Transcribe only what runs from the line containing "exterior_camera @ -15" through the final line below, exactly, and leave every picture out.

** Opening DATA BLOCK block **

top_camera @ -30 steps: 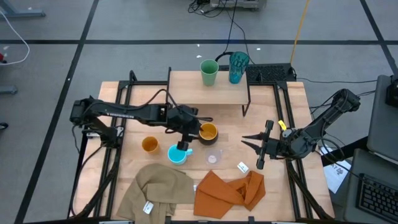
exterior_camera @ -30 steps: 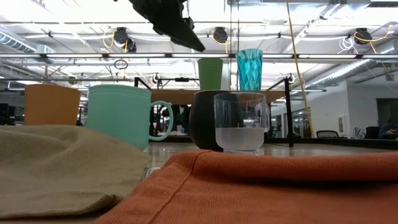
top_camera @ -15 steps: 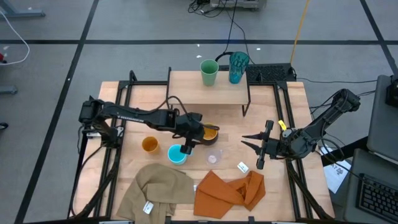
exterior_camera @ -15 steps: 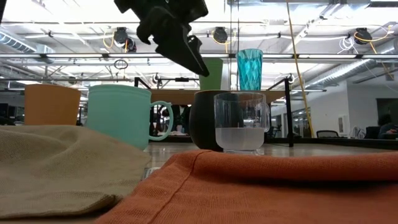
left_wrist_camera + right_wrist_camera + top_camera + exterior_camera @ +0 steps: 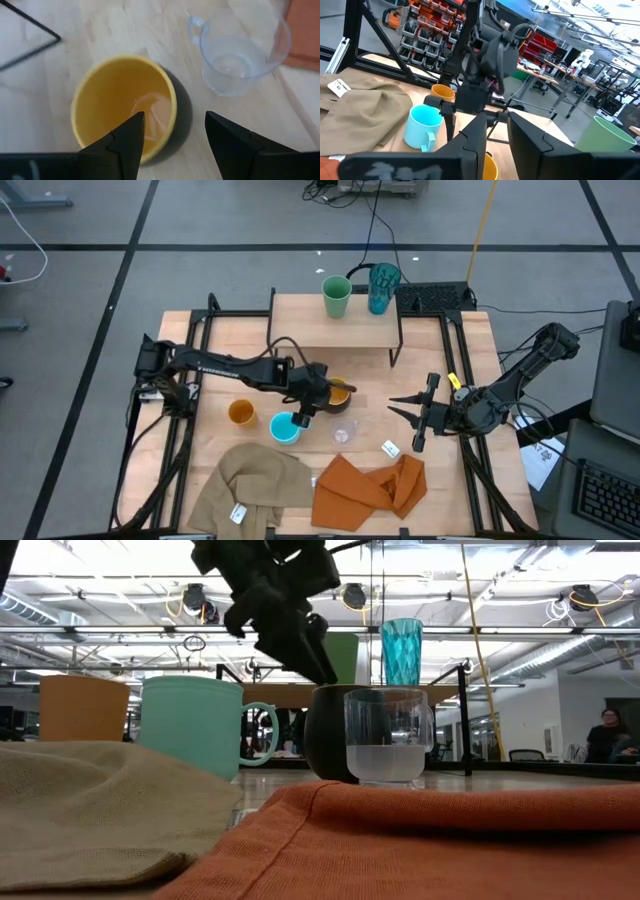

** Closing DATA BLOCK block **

RESPONSE TO THE EXERCISE
exterior_camera @ -15 steps: 
left_wrist_camera + right_wrist_camera + top_camera + exterior_camera @ +0 steps: 

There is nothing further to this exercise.